The warm tropical waters surrounding Puerto Rico are home to five threatened native species of sea turtles. Carlos Diez is a world-renowned turtle conservationist whose research on the Hawksbill turtle led to an international trade ban on its shell. Diez documents the key evidence needed to make the legal case to protect a crucial nesting site of the endangered Leatherback turtle from potential development at Dorado Beach. At night, a female Leatherback emerges from the sea to dig her nest two feet down in the sand, then lays about 80 eggs. Two months later, the last of the hatchlings are seen at sunrise making a mad dash to the ocean to evade capture by sea birds. Diez then presents his testimony in court along with other members of the community and the judge decides the fate of the beach.
The final story takes place at the Manatee Conservation Center where Dr. Antonio (“Tony”) Mignucci and his team care for, treat, and rehabilitate injured and stranded marine mammals. The film focuses on Mignucci’s efforts to prepare two juvenile manatees for a return to the sea. Before that happens, they will need to weigh at least 600 pounds each and be in good health.
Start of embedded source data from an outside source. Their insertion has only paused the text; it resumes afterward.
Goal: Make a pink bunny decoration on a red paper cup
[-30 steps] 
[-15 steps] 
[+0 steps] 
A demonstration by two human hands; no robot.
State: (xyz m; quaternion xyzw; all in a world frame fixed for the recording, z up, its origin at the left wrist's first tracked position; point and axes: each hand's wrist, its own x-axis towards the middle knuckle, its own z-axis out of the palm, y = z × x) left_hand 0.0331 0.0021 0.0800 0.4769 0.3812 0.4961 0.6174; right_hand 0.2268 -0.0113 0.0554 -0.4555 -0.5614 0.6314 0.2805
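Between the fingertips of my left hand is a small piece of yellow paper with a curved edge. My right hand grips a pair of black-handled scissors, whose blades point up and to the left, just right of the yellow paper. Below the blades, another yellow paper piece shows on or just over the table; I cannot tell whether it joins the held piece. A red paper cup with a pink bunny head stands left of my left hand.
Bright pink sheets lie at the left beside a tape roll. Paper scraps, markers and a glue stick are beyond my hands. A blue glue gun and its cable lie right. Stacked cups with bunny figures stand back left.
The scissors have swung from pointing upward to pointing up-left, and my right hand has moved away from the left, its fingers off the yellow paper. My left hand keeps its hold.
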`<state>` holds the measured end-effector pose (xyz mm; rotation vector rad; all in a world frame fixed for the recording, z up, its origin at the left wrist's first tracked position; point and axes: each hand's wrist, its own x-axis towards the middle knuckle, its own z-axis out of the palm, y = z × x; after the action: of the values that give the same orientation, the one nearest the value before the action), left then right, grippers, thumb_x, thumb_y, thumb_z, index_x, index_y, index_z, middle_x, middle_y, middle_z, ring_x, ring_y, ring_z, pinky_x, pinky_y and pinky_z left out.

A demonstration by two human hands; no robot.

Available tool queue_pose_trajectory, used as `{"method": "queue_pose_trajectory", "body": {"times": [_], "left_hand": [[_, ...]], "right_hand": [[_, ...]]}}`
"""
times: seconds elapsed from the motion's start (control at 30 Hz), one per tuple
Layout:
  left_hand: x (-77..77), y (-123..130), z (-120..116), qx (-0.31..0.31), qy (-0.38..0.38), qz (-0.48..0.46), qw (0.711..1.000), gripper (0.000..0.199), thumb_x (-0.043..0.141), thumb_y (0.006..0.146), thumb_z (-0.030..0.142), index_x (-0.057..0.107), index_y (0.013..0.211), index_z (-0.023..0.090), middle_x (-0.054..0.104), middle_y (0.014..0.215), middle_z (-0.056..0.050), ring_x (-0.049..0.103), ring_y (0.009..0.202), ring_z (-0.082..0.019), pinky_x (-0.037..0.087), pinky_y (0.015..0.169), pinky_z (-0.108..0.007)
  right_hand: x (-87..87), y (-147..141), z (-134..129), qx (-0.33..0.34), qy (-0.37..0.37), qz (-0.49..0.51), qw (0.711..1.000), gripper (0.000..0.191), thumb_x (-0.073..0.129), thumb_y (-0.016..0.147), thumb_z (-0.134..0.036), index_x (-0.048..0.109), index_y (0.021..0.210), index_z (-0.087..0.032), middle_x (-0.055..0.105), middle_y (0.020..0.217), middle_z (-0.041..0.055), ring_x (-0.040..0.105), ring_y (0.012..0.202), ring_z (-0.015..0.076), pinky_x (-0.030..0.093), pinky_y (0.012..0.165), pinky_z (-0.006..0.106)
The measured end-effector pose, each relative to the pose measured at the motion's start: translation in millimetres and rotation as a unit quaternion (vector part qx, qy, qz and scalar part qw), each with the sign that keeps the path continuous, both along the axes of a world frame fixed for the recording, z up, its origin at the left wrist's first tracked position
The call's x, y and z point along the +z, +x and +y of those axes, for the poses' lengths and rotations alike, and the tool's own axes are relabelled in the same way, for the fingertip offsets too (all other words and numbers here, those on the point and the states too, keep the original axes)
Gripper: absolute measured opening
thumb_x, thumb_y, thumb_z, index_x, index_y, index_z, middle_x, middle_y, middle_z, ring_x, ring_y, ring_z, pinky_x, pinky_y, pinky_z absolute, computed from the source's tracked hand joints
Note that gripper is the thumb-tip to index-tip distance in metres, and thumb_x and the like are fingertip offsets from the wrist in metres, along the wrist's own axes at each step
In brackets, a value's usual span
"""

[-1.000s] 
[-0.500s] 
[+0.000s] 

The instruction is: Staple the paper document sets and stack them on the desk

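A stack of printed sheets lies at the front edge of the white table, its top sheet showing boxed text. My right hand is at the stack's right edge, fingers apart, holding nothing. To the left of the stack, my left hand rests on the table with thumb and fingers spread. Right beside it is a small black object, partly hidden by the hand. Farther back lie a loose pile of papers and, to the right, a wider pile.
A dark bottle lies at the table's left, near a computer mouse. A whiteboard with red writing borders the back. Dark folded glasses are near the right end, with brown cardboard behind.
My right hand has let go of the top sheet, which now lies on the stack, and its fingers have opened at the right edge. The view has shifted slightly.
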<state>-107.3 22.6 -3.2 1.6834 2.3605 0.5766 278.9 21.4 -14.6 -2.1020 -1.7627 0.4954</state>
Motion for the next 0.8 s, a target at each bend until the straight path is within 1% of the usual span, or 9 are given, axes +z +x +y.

With only 700 manatees left in the Puerto Rican waters, it is hoped the two manatees, a male and female, will also breed when they are released. When it’s time to transport the pair to a fenced off area of a bay to allow them time to acclimatize, the Center receives all kinds of help from the National Guard, Department of Natural and Environmental Resources, the police, and dozens of volunteers. In three months, the gates to the sea pen will open to allow the manatees to head into the ocean. As for the island’s rainforests, more than 60 percent are starting to recover as conservation awareness and efforts continue to be adopted by the people of Puerto Rico.